··· Task input ···
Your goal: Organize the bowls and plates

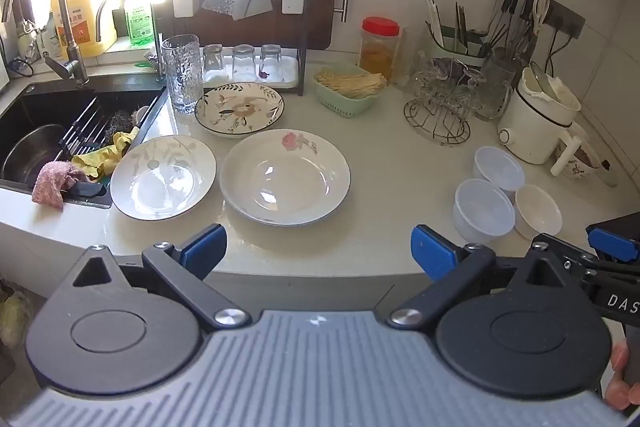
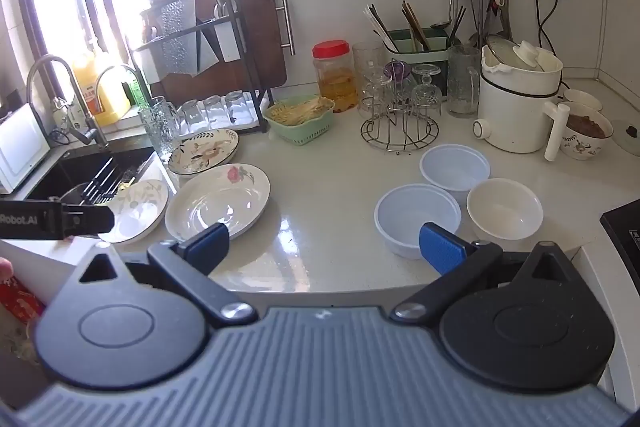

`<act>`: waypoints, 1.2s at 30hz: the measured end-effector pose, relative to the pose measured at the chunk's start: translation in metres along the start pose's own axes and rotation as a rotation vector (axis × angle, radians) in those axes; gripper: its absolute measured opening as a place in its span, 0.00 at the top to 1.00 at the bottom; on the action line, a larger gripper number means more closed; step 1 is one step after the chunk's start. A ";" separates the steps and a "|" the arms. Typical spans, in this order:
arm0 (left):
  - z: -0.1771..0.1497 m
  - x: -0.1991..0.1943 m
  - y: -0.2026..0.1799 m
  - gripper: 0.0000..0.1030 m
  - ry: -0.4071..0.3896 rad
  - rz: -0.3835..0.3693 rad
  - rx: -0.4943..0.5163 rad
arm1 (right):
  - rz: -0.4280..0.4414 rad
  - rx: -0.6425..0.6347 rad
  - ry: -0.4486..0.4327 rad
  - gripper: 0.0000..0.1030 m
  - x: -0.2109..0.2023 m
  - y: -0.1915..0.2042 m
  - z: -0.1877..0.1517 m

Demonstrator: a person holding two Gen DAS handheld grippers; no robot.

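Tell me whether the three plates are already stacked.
No: the three plates lie side by side on the counter, none on another.

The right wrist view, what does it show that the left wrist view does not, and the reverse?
Only the right wrist view shows a small white bowl behind the white pot. Only the left wrist view shows the pink cloth on the sink edge. Both show three plates, three bowls and open, empty grippers: left gripper, right gripper.
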State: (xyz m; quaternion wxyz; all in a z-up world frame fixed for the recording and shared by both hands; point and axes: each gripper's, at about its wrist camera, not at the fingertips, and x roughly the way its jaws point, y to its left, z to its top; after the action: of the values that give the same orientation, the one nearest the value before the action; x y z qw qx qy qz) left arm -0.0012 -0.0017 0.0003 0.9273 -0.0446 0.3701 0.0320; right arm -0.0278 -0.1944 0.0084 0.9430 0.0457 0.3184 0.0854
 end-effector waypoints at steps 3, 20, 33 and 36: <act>0.000 -0.002 -0.003 0.03 -0.002 0.004 0.001 | 0.002 -0.002 -0.006 0.00 0.000 0.002 0.001; 0.002 0.003 0.003 0.03 0.004 -0.014 -0.017 | 0.000 -0.005 0.002 0.00 0.002 0.000 -0.001; 0.007 -0.007 0.000 0.03 -0.021 -0.011 0.010 | -0.004 -0.013 -0.021 0.00 -0.001 0.001 0.007; -0.001 -0.005 -0.001 0.03 0.006 -0.012 -0.006 | 0.001 -0.014 -0.018 0.00 -0.001 -0.001 0.007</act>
State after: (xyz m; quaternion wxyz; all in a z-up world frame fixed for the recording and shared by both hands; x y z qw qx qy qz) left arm -0.0057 -0.0030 0.0028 0.9263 -0.0496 0.3724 0.0273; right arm -0.0243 -0.1957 0.0147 0.9461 0.0401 0.3093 0.0874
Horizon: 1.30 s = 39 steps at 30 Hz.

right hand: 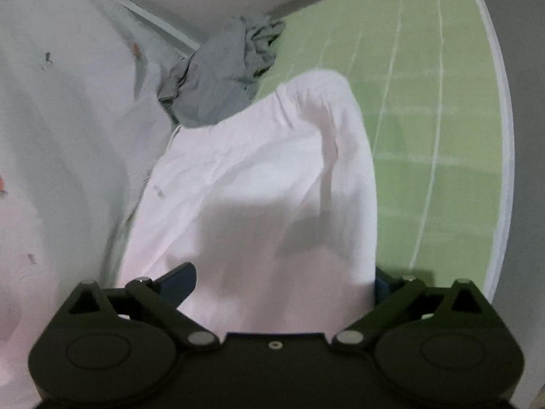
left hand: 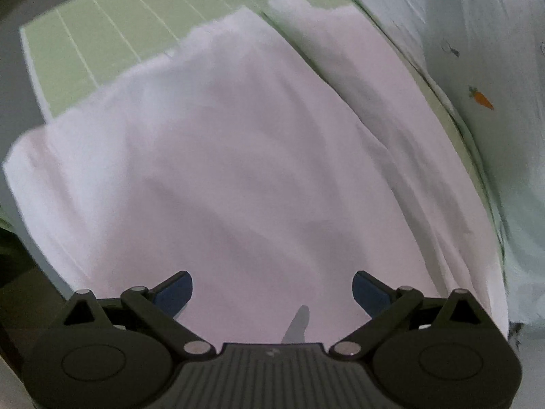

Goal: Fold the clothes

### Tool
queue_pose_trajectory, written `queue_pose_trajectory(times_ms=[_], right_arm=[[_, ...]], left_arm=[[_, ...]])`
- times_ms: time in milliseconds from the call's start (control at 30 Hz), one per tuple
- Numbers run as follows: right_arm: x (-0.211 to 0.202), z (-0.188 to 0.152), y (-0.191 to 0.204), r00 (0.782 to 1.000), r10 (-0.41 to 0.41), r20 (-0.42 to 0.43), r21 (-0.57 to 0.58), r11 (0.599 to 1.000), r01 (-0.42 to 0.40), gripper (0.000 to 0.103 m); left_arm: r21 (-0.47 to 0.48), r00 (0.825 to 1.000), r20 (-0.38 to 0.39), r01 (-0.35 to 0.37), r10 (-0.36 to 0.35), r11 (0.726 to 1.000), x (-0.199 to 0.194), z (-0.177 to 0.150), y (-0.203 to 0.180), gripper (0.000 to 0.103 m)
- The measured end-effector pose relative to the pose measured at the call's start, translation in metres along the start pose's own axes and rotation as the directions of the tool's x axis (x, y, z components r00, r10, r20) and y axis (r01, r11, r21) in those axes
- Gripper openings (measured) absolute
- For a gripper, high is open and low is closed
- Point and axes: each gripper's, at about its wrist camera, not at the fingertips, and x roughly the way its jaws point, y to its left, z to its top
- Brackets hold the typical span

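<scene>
A white garment (left hand: 238, 156) lies spread over a green mat (left hand: 102, 44) and fills most of the left wrist view. My left gripper (left hand: 272, 293) is open just above the cloth, its blue pads (left hand: 173, 293) wide apart and holding nothing. In the right wrist view the same white garment (right hand: 259, 187) runs away from me along the mat (right hand: 425, 136). My right gripper (right hand: 282, 283) is open with the cloth's near edge lying between its jaws; the right pad is mostly hidden by the fabric.
A crumpled grey garment (right hand: 221, 78) lies past the far end of the white one. A pale sheet printed with small carrots (left hand: 483, 99) lies beside the mat, and shows in the right wrist view (right hand: 68, 119). The mat's white edge (right hand: 500, 136) is on the right.
</scene>
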Motion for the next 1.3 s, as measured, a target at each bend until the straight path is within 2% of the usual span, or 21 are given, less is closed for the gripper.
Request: queue_pose_trajectory(times_ms=[100, 233, 267, 400, 500, 633, 800, 967, 1167, 1300], right_arm=[[-0.008, -0.011, -0.017, 0.996, 0.087, -0.014, 0.108, 0.991, -0.085, 0.102], [-0.015, -0.030, -0.042, 0.978, 0.209, -0.016, 0.287, 0.938, -0.196, 0.101], [-0.016, -0.034, -0.044, 0.974, 0.225, -0.026, 0.302, 0.931, -0.207, 0.101], [-0.017, -0.047, -0.036, 0.964, 0.244, -0.100, 0.277, 0.938, -0.209, 0.102], [-0.013, -0.062, -0.029, 0.941, 0.272, -0.199, 0.275, 0.937, -0.213, 0.102], [-0.007, -0.088, -0.009, 0.901, 0.281, -0.331, 0.215, 0.952, -0.218, 0.102], [0.002, -0.124, 0.015, 0.835, 0.276, -0.476, 0.158, 0.961, -0.228, 0.103], [0.003, -0.170, 0.038, 0.796, 0.268, -0.543, 0.108, 0.962, -0.250, 0.103], [-0.009, -0.241, 0.063, 0.791, 0.267, -0.550, 0.085, 0.960, -0.265, 0.103], [-0.011, -0.289, 0.077, 0.770, 0.264, -0.581, 0.078, 0.960, -0.270, 0.103]], left_arm=[[0.036, 0.999, -0.029, 0.034, -0.033, 0.999, 0.007, -0.003, -0.010, 0.100], [0.099, 0.996, -0.072, 0.068, -0.061, 0.993, 0.017, -0.011, -0.027, 0.100], [0.112, 0.995, -0.082, 0.073, -0.064, 0.991, 0.019, -0.013, -0.030, 0.100], [0.146, 0.990, -0.123, 0.087, -0.070, 0.985, 0.026, -0.021, -0.040, 0.100], [0.152, 0.987, -0.141, 0.097, -0.075, 0.984, 0.027, -0.024, -0.041, 0.100], [0.150, 0.986, -0.148, 0.095, -0.073, 0.984, 0.022, -0.026, -0.038, 0.100], [0.130, 0.987, -0.139, 0.101, -0.082, 0.986, 0.011, -0.026, -0.025, 0.100], [0.166, 0.990, -0.127, 0.075, -0.054, 0.983, -0.001, -0.011, 0.000, 0.100], [0.148, 0.986, -0.146, 0.099, -0.077, 0.984, -0.011, 0.028, 0.046, 0.100], [0.170, 0.988, -0.129, 0.100, -0.078, 0.980, -0.023, 0.056, 0.069, 0.100]])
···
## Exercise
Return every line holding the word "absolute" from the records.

## Response
`<act>`: waypoints, 1.2s at 30hz: the measured end-effector pose, relative to the pose measured at the chunk's start: translation in metres along the start pose's own axes and rotation as a rotation vector (axis × angle, radians) in those axes; gripper: its absolute measured opening as a place in its span, 0.00 at the top to 1.00 at the bottom; on the action line, a larger gripper number means more closed; step 1 is one step after the chunk's start. A ";" separates the steps and a "|" the arms. Typical spans, in this order:
- Gripper openings (measured) absolute

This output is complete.